Teamwork and Safety Culture

Share

In A Nutshell:

Measurement of team safety culture is a core element of our patient safety work. The Improvement Academy uses a validated tool developed by University of Texas within a framework of systematic team-level data collection and analysis. Electronic data capture will provide a means of measuring/benchmarking team culture across the region.

“In the end, culture will trump rules, standards and control strategies every single time, and achieving a vastly safer NHS will depend far more on major cultural change than on a new regulatory regime.”

Don Berwick, 2013

Whenever the Improvement Academy is involved in supporting teams to improve quality and safety, we encourage that team to start with a team culture survey. The 33 question validated questionnaire, developed by the University of Texas, is both a diagnostic and an intervention to improve culture. This has now been adapted for use in many different healthcare settings. Since 2013, we have worked with over 400 teams, analysing over 10,000 individual surveys across over 40 organisations.

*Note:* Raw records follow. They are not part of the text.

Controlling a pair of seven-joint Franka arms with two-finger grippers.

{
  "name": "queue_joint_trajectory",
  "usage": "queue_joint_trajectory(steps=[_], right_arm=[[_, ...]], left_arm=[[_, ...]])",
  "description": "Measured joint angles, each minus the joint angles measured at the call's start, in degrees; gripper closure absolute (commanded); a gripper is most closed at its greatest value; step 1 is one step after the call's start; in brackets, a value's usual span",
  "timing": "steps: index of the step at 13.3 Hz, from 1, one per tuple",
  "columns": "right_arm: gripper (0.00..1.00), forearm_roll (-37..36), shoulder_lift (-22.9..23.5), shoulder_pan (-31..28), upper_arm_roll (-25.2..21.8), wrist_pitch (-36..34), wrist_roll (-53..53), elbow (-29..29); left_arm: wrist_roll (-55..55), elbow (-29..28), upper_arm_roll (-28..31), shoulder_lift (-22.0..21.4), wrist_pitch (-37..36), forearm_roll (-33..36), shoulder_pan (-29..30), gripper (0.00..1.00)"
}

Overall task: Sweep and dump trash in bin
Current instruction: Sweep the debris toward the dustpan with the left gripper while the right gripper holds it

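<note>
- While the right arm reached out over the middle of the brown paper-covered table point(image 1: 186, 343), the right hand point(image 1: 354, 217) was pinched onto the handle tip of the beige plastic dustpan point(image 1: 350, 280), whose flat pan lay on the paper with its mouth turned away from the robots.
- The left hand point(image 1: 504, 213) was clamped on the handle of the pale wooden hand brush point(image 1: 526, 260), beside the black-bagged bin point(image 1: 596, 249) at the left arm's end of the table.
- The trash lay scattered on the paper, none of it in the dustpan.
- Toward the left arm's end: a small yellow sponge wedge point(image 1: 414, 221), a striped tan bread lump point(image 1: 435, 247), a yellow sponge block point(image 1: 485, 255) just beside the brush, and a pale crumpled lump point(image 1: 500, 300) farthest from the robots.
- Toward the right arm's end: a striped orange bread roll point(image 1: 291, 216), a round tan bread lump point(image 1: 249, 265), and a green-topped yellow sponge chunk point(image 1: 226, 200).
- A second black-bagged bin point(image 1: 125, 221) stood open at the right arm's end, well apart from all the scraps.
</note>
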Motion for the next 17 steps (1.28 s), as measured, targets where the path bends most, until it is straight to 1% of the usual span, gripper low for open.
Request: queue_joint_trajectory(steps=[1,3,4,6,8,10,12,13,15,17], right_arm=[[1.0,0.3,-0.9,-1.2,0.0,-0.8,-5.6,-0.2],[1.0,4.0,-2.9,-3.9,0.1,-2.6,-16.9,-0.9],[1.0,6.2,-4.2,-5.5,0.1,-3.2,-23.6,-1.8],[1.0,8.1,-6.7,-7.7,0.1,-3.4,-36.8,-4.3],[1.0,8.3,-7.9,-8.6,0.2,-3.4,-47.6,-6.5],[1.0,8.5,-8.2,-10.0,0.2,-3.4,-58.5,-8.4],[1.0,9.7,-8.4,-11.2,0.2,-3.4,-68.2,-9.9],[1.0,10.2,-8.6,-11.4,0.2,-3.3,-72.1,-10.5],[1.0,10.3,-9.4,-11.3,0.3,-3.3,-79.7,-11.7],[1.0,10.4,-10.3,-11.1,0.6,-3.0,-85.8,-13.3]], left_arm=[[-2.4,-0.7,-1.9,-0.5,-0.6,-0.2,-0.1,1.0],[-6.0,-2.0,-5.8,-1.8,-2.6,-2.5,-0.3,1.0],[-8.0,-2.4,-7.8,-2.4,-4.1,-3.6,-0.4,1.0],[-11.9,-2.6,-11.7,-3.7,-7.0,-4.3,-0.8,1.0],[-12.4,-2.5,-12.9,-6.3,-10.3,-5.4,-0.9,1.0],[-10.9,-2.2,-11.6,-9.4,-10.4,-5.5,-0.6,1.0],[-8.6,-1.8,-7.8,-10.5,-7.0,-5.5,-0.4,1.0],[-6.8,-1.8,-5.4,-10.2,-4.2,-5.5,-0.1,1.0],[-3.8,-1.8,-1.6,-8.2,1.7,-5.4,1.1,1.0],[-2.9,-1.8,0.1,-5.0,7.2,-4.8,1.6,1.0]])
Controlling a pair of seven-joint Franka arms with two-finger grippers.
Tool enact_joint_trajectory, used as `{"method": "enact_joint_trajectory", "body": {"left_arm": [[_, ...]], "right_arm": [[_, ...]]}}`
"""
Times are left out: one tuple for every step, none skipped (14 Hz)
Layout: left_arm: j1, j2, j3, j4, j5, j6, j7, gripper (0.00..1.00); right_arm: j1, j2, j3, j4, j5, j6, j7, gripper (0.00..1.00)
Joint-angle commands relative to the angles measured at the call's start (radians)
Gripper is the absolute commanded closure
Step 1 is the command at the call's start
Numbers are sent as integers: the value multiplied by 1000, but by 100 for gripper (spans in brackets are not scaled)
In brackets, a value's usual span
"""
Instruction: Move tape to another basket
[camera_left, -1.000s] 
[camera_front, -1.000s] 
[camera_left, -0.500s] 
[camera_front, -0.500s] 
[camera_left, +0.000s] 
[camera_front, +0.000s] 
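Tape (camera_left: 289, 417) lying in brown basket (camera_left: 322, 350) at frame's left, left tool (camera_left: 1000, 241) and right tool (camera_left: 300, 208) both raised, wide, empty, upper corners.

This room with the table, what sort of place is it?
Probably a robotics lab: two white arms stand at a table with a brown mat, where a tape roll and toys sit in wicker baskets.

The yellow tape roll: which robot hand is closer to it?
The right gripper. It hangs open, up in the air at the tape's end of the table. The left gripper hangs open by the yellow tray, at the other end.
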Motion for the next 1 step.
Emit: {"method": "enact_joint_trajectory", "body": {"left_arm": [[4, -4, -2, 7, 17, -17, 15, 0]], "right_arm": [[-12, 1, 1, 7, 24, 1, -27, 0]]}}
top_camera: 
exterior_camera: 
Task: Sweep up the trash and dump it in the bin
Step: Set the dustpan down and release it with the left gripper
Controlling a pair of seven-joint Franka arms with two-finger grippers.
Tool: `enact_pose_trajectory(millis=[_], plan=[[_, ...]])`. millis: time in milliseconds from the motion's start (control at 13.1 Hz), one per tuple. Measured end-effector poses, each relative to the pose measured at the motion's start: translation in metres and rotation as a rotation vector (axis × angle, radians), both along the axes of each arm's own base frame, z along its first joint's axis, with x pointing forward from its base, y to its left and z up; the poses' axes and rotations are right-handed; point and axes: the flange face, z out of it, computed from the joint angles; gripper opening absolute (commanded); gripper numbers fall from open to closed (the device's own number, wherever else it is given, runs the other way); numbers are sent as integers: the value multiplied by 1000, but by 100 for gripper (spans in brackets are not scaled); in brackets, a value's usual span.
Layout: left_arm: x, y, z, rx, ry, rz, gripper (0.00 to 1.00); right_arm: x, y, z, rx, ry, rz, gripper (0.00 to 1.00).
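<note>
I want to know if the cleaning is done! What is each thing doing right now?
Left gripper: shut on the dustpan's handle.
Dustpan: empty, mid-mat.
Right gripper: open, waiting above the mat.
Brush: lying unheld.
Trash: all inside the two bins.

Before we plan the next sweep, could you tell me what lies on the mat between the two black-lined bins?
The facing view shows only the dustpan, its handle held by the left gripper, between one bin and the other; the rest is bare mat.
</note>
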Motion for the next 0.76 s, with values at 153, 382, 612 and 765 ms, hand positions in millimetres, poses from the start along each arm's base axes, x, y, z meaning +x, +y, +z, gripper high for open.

Why is it important to measure team working and safety culture?

  • Disharmony within any team is a distraction and means that the team won’t be in an optimal position.
  • A highly dysfunctional culture where there are disparate scores amongst the team groups – whilst rare – is a strong indicator of clinical risk.
  • When there are very different perceptions and individuals who are not happy, there is always a ‘price to be paid’ in terms of safety.

 

When there are very different perceptions and individuals who are not happy, there is a always a ‘price to be paid’ in terms of safety.

 

What does a sound safety culture look and feel like?

  • Every member of the team, regardless of their role and professional group, feels valued.
  • Everybody also feels like they can speak up if they feel worried about a patient (Psychological Safety).

 

What does research tell us?

  • Safety Culture “lives” at team level and therefore has to be measured there.
  • A team that works together is a safe team.
  • The degree to which nursing input is positively received, particularly by doctors, correlates with patient outcomes.
  • Commonly, doctors will believe that the team works really well together but other team members often don’t agree.

 

What’s the Improvement Academy’s observation and theory?

  • We’ve surveyed hundreds of teams over many years and, without exception, teams tell us they find the survey helpful.
  • When teams are equipped with insight into how they work as a team and how safe they perceive their care to be, they feel empowered to take action where necessary.
  • The process of measuring, analysing and giving the team their results is an intervention in itself.
  • The majority of the elements of the survey are within the gift of the team to improve.

Contact Information

Alison Lovatt

Vicky Padgett

PDF Downloads

"I gained valuable experience from the team at the Improvement Academy, the secondment allowed me to gain a better understanding of Service Improvement work"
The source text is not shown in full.